Figure 7.. Loss of Thbs1 blunts muscle atrophy induced by denervation and fasting

(A) Representative western blot analysis of phospho-Smad2 (Ser465/467), total Smad2, ATF4, LC3b, p62, LAMP1, LAMP2, LIMPII, and Gapdh control in the tibialis anterior (TA) of wild-type (WT) and Thbs1^−/− mice subjected to 10 days of unilateral hindlimb denervation, compared to the sham-operated control contralateral TAs from the same mice. (B–E) Tibialis anterior (TA) weight normalized to tibia length (TL; B, D, and E) and TA myofiber cell surface area (CSA; C) after 10 days of denervation (Den.) in the indicated lines of mice, as compared to the non-denervated contralateral muscle (Ctl.) in the same mice. The legend to the left of (B) refers to all panels in the figure.

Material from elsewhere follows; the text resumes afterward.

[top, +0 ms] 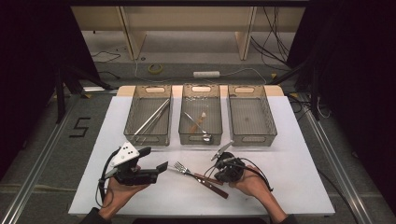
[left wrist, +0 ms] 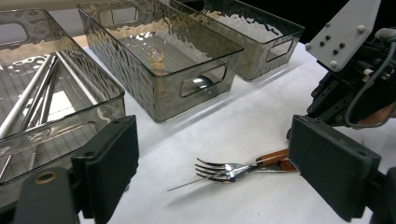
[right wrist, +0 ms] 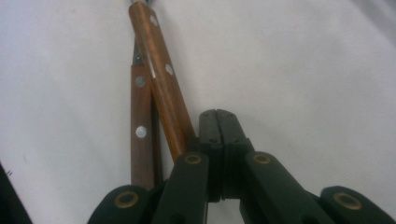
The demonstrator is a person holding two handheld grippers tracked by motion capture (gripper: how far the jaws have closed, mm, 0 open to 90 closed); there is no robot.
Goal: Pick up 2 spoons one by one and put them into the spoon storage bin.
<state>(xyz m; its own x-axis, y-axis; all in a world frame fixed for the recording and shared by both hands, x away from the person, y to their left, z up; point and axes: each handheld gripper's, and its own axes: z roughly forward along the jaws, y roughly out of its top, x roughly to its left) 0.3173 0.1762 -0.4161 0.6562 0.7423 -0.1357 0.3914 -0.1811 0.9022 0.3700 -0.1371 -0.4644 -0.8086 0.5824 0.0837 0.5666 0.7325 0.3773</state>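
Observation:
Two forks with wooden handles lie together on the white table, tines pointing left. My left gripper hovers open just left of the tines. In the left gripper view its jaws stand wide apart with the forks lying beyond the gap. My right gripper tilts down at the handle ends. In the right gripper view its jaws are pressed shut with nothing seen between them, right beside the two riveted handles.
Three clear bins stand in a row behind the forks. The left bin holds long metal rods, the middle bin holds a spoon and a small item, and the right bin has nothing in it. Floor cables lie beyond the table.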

Error bars denote ±SEM. The number of biologically independent animals per genotype are indicated in the graphs. *p < 0.05, **p < 0.01, ***p < 0.001, ****p < 0.0001 by two-tailed unpaired Student’s t test. (F–J) Tibialis anterior (TA) weight normalized to tibia length (TL; F and I), TA myofiber cell surface area (CSA; G and J), and liver weight normalized to TL (H) from 8-week-old mice of indicated genotypes shown in the legend to the left of (B), which were fed ad libitum or fasted for 48 h. Error bars denote ±SEM. The number of biologically independent animals per genotype are indicated in the graphs. *p < 0.05, **p < 0.01, ***p < 0.001, ****p < 0.0001 by one-way ANOVA and Tukey’s multiple comparison test.